I deeply apologize for that.
Was way too fatigued last night.

> 
> > +#include "cpu.h"
> > +#include "qemu/host-utils.h"
> > +#include "exec/exec-all.h"
> > +#include "exec/helper-proto.h"
> > +#include "fpu/softfloat.h"
> > +#include "internals.h"
> > +typedef int (*test_function)(uint8_t a, uint8_t b);
> > +target_ulong helper_andes_v5_bfo_x(target_ulong rd, target_ulong rs1,
> > +                                   target_ulong insn)
> 
> Never pass the instruction to a helper.

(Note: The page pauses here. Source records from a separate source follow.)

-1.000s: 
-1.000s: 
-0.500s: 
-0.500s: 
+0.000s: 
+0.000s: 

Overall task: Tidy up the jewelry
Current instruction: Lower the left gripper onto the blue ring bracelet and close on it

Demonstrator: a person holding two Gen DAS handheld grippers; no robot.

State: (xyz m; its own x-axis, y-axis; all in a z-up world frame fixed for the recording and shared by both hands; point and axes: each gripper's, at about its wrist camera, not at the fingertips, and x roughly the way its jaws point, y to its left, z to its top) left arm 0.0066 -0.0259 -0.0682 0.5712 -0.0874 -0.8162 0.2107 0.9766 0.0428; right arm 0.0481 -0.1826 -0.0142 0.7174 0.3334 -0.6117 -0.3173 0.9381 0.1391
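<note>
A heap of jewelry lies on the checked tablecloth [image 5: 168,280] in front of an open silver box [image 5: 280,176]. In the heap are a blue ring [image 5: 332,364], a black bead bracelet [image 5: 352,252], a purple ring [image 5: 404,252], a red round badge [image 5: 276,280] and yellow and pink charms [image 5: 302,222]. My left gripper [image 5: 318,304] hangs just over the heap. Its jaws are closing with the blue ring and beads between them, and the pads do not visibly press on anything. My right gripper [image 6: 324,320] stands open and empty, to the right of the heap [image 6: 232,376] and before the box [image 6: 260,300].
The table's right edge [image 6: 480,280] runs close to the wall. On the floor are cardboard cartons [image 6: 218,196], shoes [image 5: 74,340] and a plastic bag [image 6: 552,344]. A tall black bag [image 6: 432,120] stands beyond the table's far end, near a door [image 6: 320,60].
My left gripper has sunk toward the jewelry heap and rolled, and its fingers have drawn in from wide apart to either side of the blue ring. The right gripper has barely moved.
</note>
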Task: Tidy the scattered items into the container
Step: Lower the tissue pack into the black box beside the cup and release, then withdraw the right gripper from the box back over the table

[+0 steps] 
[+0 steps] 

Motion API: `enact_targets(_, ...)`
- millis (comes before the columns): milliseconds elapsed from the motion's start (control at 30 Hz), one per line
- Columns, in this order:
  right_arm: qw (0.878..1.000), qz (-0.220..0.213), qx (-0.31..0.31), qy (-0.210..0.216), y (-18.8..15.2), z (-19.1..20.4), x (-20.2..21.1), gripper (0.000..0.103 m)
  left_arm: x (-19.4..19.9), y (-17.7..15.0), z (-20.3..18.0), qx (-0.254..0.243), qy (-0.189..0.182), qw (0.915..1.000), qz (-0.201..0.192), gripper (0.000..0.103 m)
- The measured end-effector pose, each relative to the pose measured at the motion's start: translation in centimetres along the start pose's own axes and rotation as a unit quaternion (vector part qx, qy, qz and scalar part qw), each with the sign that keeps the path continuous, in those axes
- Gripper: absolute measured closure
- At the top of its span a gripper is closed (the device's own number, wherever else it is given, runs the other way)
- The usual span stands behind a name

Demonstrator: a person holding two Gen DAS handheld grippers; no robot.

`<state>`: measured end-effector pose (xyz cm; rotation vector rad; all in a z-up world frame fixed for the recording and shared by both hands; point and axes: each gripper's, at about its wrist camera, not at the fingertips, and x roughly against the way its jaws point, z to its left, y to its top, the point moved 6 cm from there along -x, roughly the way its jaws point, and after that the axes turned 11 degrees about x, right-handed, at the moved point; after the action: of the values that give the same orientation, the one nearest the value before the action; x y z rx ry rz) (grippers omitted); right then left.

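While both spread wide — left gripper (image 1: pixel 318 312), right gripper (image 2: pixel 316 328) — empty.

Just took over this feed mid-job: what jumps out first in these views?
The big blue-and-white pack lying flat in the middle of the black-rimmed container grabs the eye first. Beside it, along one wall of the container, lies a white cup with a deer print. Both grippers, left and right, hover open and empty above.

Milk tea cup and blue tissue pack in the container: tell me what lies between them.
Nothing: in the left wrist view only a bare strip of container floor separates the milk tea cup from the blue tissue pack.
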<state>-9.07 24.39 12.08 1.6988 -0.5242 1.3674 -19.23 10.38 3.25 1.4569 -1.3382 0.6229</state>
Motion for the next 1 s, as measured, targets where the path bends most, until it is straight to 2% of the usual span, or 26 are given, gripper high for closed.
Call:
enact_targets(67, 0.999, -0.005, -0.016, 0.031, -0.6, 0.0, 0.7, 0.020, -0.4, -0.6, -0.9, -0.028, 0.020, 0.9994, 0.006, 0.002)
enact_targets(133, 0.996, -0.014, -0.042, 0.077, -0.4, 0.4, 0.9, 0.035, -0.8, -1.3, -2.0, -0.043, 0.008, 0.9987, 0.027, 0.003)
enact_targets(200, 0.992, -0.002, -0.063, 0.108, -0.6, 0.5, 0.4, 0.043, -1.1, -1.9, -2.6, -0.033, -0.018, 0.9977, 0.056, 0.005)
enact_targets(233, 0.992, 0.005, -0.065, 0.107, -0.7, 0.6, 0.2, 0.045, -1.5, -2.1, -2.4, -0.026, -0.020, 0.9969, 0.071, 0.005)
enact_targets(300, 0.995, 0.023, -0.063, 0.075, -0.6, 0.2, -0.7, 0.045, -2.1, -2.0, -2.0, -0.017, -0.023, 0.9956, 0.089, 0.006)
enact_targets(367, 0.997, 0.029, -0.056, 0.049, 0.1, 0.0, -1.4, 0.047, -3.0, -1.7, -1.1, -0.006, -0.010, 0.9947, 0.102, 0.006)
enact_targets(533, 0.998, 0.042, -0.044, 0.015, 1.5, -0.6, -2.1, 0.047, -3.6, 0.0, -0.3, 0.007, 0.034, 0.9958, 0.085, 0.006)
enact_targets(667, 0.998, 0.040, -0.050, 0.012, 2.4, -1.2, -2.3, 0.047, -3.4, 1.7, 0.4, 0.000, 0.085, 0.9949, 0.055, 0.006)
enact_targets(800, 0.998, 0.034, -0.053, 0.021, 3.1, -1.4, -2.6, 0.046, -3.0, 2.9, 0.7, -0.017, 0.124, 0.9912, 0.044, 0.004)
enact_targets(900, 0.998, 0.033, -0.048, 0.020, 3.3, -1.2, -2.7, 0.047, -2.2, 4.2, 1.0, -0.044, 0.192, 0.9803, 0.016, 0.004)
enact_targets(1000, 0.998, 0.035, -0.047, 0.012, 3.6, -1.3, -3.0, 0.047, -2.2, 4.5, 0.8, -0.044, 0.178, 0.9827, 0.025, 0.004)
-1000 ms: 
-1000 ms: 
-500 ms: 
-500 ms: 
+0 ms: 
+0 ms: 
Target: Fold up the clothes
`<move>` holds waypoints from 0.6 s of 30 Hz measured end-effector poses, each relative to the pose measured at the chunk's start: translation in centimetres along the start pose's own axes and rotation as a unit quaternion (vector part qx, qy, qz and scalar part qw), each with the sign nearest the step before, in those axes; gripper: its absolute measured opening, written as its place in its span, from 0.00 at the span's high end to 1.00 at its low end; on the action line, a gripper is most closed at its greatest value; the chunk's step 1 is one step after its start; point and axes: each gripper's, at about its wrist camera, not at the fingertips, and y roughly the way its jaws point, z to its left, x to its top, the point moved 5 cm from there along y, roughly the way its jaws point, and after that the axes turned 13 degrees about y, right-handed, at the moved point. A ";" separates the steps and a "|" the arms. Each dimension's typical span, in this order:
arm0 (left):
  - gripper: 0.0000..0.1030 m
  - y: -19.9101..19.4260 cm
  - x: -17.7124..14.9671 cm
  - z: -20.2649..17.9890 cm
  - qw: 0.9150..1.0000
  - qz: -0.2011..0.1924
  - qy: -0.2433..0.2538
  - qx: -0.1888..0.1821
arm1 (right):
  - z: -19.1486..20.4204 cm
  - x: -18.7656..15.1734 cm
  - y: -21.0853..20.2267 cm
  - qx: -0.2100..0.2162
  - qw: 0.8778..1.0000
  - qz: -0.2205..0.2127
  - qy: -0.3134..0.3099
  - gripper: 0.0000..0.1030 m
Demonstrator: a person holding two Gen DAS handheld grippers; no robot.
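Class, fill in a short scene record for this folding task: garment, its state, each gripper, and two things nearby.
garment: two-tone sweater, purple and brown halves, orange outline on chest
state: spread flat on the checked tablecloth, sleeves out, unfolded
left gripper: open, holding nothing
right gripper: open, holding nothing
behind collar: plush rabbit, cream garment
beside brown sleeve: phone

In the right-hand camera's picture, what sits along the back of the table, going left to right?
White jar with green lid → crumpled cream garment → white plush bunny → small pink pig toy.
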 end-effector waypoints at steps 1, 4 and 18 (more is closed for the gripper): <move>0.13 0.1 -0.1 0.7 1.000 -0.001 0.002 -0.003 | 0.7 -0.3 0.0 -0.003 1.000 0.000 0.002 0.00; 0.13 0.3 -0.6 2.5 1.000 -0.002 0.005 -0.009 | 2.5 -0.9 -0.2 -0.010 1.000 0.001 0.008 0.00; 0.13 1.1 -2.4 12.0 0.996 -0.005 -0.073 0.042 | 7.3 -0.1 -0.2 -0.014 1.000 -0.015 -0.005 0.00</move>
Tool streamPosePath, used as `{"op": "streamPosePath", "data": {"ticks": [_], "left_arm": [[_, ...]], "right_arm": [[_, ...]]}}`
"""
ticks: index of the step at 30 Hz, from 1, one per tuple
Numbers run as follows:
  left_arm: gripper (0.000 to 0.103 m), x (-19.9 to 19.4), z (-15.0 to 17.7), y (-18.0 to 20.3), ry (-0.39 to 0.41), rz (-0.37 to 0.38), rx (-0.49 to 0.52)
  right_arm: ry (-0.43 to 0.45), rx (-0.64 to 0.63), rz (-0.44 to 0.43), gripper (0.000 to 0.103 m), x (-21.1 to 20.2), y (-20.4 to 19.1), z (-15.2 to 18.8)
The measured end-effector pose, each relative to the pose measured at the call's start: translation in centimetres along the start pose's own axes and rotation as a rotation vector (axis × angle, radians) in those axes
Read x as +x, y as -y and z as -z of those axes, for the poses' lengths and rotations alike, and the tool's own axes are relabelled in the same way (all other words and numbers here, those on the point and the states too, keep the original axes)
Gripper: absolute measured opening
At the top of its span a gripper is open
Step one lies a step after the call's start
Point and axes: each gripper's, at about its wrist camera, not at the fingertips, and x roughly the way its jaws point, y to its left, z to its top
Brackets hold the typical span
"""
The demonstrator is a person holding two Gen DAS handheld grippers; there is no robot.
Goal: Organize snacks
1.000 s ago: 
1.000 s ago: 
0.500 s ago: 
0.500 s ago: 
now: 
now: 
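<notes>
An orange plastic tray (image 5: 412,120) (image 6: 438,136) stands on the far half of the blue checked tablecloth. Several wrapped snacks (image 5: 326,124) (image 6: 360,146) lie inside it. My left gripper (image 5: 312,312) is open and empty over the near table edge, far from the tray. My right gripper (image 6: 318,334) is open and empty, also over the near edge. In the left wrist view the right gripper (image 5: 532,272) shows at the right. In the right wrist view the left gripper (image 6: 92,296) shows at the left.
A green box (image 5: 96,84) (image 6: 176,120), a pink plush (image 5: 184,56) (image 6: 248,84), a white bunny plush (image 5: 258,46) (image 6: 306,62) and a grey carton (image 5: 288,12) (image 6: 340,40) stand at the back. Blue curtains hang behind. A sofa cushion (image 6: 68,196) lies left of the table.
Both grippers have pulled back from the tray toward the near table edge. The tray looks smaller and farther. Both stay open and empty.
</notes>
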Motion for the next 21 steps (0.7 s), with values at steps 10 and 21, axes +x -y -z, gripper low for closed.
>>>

This is an indication that you
> should have done more work during translate.
> 
> > --- /dev/null
> > +++ b/target/riscv/insn_trans/trans_andes.c.inc
> > @@ -0,0 +1,115 @@
> > +#define GP 3
> 
> Again, boilerplate.

Wilco.

> 
> > +#define ANDES_V5_CODE_DENSE_MASK (0xe083)
> > +#define ANDES_V5_CODE_DENSE_ID(x) ((x)&ANDES_V5_CODE_DENSE_MASK)
> > +#define ANDES_V5_CODE_DENSE_IMM11(x) (     \
> > +    (extract32(x, 4, 1) << 2) |   \
> > +    (extract32(x, 10, 2) << 3) |  \
> > +    (extract32(x, 2, 1) << 5) |   \
> > +    (extract32(x, 5, 2) << 6) |   \
> > +    (extract32(x, 9, 1) << 8) |   \
> > +    (extract32(x, 3, 1) << 9) |   \
> > +    (extract32(x, 12, 1) << 10) | \
> > +    (extract64(x, 8, 1) << 11) | \
> > +    0)
> > +
> > +#define ANDES_V5_GET_JAL_UIMM(inst) ((extract32(inst, 21, 10) << 1) \
> > +                           | (extract32(inst, 20, 1) << 11) \
> > +                           | (extract32(inst, 12, 8) << 12) \
> > +                           | (extract32(inst, 31, 1) << 20))
> > +
> > +
> > +enum andes_v5_inst_id
> > +{
> > +    /* Code Dense Extension */
> > +    EXEC_IT = (0x8000),
> > +    /* custom 2 */
> > +    BFOS = 0x03,
> > +    BFOZ = 0x02,
> > +};
> 
> Left over from something else?
> This all looks like something that should be handled by decodetree.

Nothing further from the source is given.